Kementerian Lingkungan Hidup dan Kehutanan (KLHK) menetapkan luas Peta Indikatif Penghentian Pemberian Izin Baru (PIPPIB) untuk kawasan hutan primer dan   lahan gambut  untuk tahun 2022 periode I menjadi 66.512.000 hektar. Jika diibanding PIPPIB tahun 2021 periode II, jumlah luasan itu meningkat sebanyak 371.417 hektar.

Menurut Gasman (Harian AB, 1984), 1 hektar daun-daun hijau dapat menyerap 8 kg CO2/jam; yang setara dengan CO2 yang dihembuskan oleh sekitar 200 manusia dalam waktu yang sama sebagai hasil pernafasannya.  Jika kita hubungkan dengan luas hutan Indonesia yang sebesar 66.512.000 hektar, maka luasan tersebut mampu menyerap CO2 dari 10,6 miliar penduduk per jam.  Dengan asumsi bahwa jumlah penduduk Indonesia adalah 270 juta orang, maka potensi hutan Indonesia mampu menyerap CO2 yang dihembuskan oleh 3,9 kali jumlah penduduk Indonesia.

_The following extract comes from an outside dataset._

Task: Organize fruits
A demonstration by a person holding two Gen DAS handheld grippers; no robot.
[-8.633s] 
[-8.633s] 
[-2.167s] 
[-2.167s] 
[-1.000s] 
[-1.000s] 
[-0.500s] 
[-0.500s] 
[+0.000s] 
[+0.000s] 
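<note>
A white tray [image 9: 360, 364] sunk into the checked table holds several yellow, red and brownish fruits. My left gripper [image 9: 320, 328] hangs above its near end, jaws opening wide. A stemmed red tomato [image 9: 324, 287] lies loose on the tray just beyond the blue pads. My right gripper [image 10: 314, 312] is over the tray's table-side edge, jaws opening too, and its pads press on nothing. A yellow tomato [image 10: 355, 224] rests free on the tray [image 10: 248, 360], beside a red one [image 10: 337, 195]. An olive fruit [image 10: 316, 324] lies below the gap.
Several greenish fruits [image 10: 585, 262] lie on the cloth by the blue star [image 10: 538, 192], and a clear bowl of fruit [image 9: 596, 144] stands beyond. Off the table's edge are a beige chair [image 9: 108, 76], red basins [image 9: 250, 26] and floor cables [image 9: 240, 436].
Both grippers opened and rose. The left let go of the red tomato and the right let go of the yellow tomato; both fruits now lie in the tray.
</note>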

Jika emisi CO2 dari kendaraan bermotor dan sektor industri yang mengemisikan CO2 diperhitungkan, maka perlu ditingkatkan program reboisasi hutan dan perluasan hutan mangrove hingga ke pulau-pulau kecil yang ribuan jumlahnya.  Lewat program inilah terbuka besar peluang perdagangan karbon antara Indonesai dengan negara-negara lain yang merupakan negara industri.  Semoga. ***

*) Prof. Atmonobudi Soebagio MSEE, Ph.D. adalah Guru Besar Energi Listrik pada Universitas Kristen Indonesia.